Lorsque la demande de Corexsolar de modifier les sites a été formulée, le CEB a sollicité un avis juridique. Me Ravi Chetty a clairement indiqué que le changement ne pouvait pas être effectué. Le CEB a alors demandé un deuxième avis juridique, et son propre conseiller juridique, Julien Tuyau, a donné des instructions au deuxième avocat selon lesquelles le CEB n’était pas lié par la loi sur les marchés publics. Le deuxième avocat a indiqué que Corexsolar pourrait modifier les sites. Tout cela aurait dû être clairement expliqué au public.

Dans le Mauritius Times du 22 septembre, Jan Arden exprime clairement l’opinion selon laquelle plutôt que de se précipiter vers la police, il aurait été plus judicieux pour le CEB de bien clarifier les choses.

Au lieu de se précipiter auprès de la police pour porter plainte, le ministre et le CEB auraient été mieux avisés de se présenter devant le public et de fournir toutes les explications»

Cette affaire a également été marquée par la descente des officiers de l’Independent Commission Against Corruption (Icac) au siège du CEB. Selon les plus sceptiques, cela pourrait permettre au ministre d’éviter de répondre aux questions au Parlement sur ce dossier. Qu’en pensez-vous ?
Nous connaissons généralement l’opinion des gens sur l’Icac. En confisquant tous les documents au CEB en vue d’une enquête sur cette affaire, l’Icac ferme la porte à toutes les questions qui pourraient être posées à l’Assemblée nationale à ce sujet. Que découvrira l’Icac ? Attendons pour voir. 

De nombreuses enquêtes sont encore en cours à l’Icac. Le public a-t-il été informé de l’issue de ces affaires ? Y aura-t-il un jour une conclusion à l’enquête dans le cadre du contrat avec Corexsolar et dans d’autres cas ? Espérons que l’implication de l’Icac ne sera pas utilisée comme un écran de fumée pour dissimuler la vérité. Donnons le bénéfice du doute à l’Icac, malgré l’opinion négative que l’on a de cette institution.

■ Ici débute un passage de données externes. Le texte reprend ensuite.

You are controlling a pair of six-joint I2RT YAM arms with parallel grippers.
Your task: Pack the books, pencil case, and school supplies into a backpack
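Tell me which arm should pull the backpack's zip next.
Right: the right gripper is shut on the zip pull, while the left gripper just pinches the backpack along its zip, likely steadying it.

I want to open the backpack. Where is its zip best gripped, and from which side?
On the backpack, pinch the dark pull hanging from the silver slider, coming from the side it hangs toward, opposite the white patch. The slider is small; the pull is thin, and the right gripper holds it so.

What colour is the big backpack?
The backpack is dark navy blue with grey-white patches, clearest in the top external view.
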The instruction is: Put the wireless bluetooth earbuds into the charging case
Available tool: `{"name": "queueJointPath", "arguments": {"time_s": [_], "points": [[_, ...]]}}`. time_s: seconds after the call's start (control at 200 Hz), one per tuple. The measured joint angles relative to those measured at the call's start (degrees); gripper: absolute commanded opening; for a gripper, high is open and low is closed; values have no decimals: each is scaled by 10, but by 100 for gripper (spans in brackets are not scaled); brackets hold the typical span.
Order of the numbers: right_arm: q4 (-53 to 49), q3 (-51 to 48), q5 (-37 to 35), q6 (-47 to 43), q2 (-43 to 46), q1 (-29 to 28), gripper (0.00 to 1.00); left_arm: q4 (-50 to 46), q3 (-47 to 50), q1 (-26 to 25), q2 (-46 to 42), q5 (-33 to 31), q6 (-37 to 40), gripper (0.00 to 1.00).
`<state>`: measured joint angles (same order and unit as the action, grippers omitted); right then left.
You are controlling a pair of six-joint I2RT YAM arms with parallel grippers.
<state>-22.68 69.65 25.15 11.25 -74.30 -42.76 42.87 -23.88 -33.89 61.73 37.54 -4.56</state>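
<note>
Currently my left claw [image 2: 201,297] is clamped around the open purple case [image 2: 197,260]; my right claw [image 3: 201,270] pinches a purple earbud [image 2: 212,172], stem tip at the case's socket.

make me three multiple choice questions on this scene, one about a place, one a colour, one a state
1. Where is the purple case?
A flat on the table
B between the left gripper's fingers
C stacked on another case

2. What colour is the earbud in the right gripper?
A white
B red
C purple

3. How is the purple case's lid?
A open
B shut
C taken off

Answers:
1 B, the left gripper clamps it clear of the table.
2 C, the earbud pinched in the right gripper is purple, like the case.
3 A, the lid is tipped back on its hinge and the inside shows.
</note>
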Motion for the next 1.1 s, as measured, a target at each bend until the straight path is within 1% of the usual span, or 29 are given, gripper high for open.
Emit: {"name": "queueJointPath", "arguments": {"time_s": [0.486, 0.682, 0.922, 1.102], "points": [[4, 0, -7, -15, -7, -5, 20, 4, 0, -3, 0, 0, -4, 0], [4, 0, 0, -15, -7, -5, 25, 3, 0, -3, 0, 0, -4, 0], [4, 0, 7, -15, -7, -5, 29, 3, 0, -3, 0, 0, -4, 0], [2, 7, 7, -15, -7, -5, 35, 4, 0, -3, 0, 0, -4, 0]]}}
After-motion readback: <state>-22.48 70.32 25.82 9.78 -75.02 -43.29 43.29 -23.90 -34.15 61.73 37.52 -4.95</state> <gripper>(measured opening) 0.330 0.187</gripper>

Ces allégations de malversation interviennent trois ans après que le CEB a été éclaboussé par l’affaire St Louis. Selon vous, l’organisme n’aurait-il pas dû faire preuve de plus de rigueur et être doublement vigilant dans les exercices d’allocation de contrat ?
Nous attendons toujours l’issue de l’affaire St Louis. Il faudra peut-être attendre encore plus longtemps dans le cas de Corexsolar. S’il était établi que l’attribution du contrat à Corexsolar était entachée d’irrégularités, cela signifierait que le CEB n’a pas tiré les leçons de ses erreurs passées. C’est un sujet de grave préoccupation, surtout lorsqu’il s’agit de fonds publics.